### WHAT TO PRODUCE:
Restate word for word the line containing "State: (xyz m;" and every following line in the material below, up to and including the last one.

═══ PROVIDED DATA ═══

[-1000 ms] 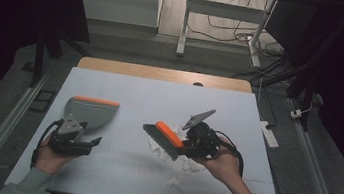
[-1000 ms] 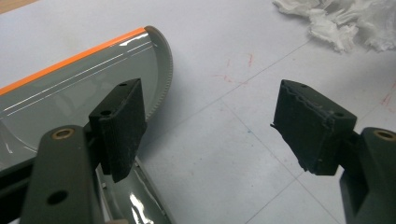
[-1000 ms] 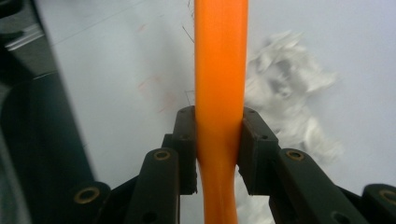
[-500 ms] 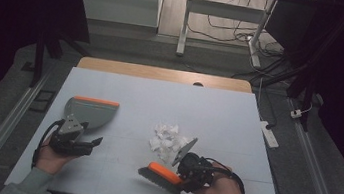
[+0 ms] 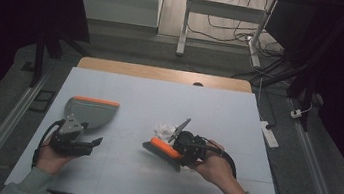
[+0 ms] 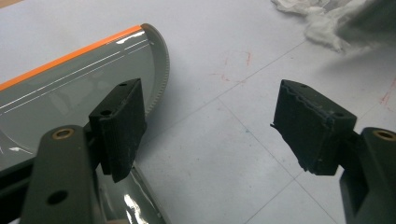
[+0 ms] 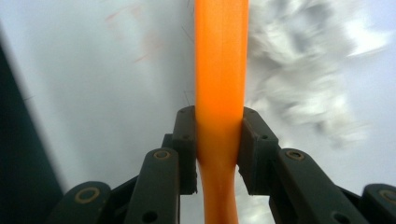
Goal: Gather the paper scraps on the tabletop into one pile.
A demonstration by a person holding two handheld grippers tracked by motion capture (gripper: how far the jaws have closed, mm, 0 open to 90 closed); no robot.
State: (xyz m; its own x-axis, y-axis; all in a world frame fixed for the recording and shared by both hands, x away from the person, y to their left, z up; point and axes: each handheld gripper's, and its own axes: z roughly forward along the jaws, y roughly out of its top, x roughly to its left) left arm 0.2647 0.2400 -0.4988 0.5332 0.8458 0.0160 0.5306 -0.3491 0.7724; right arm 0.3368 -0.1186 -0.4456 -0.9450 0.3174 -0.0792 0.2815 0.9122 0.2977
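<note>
A grey dustpan (image 5: 91, 109) with an orange edge lies on the white table (image 5: 160, 95), left of the middle. My left gripper (image 5: 95, 143) rests just in front of it, open and holding nothing. In the left gripper view the dustpan (image 6: 70, 88) lies under the left jaw of that open gripper (image 6: 210, 116). My right gripper (image 5: 176, 149) is shut on the orange handle of a brush (image 5: 164, 149). A crumpled white paper (image 5: 165, 128) lies just behind the brush. In the right gripper view the jaws of that gripper (image 7: 219, 140) clamp the orange handle (image 7: 220, 70), with blurred paper (image 7: 303, 70) to its right.
A wooden strip (image 5: 163, 73) runs along the table's far edge. A white power strip (image 5: 268, 133) lies on the floor to the right. Desk legs and cables (image 5: 219, 32) stand beyond the table.
My right gripper pulled the brush back toward the person, then brought it forward again up against the paper. The left gripper and the dustpan have stayed put.
</note>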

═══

### WRITTEN RESPONSE:
State: (xyz m; its own x-axis, y-axis; all in a world frame fixed for the recording and shared by both hands, x away from the person, y to their left, z up; point and axes: each handheld gripper's, and its own axes: z roughly forward along the jaws, y roughly out of its top, x roughly to its left) left arm 0.2647 0.2400 -0.4988 0.5332 0.8458 0.0160 0.5306 -0.3491 0.7724; right arm 0.3368 -0.1186 -0.4456 -0.9450 0.3174 -0.0792 0.2815 0.9122 0.2977
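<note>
A grey dustpan (image 5: 91, 109) with an orange edge lies on the white table (image 5: 160, 95), left of the middle. My left gripper (image 5: 95, 143) rests just in front of it, open and holding nothing. In the left gripper view the dustpan (image 6: 70, 88) lies under the left jaw of that open gripper (image 6: 210, 116). My right gripper (image 5: 176, 149) is shut on the orange handle of a brush (image 5: 164, 149). A crumpled white paper (image 5: 165, 128) lies just behind the brush. In the right gripper view the jaws of that gripper (image 7: 219, 140) clamp the orange handle (image 7: 220, 70), with blurred paper (image 7: 303, 70) to its right.
A wooden strip (image 5: 163, 73) runs along the table's far edge. A white power strip (image 5: 268, 133) lies on the floor to the right. Desk legs and cables (image 5: 219, 32) stand beyond the table.
My right gripper pulled the brush back toward the person, then brought it forward again up against the paper. The left gripper and the dustpan have stayed put.
</note>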

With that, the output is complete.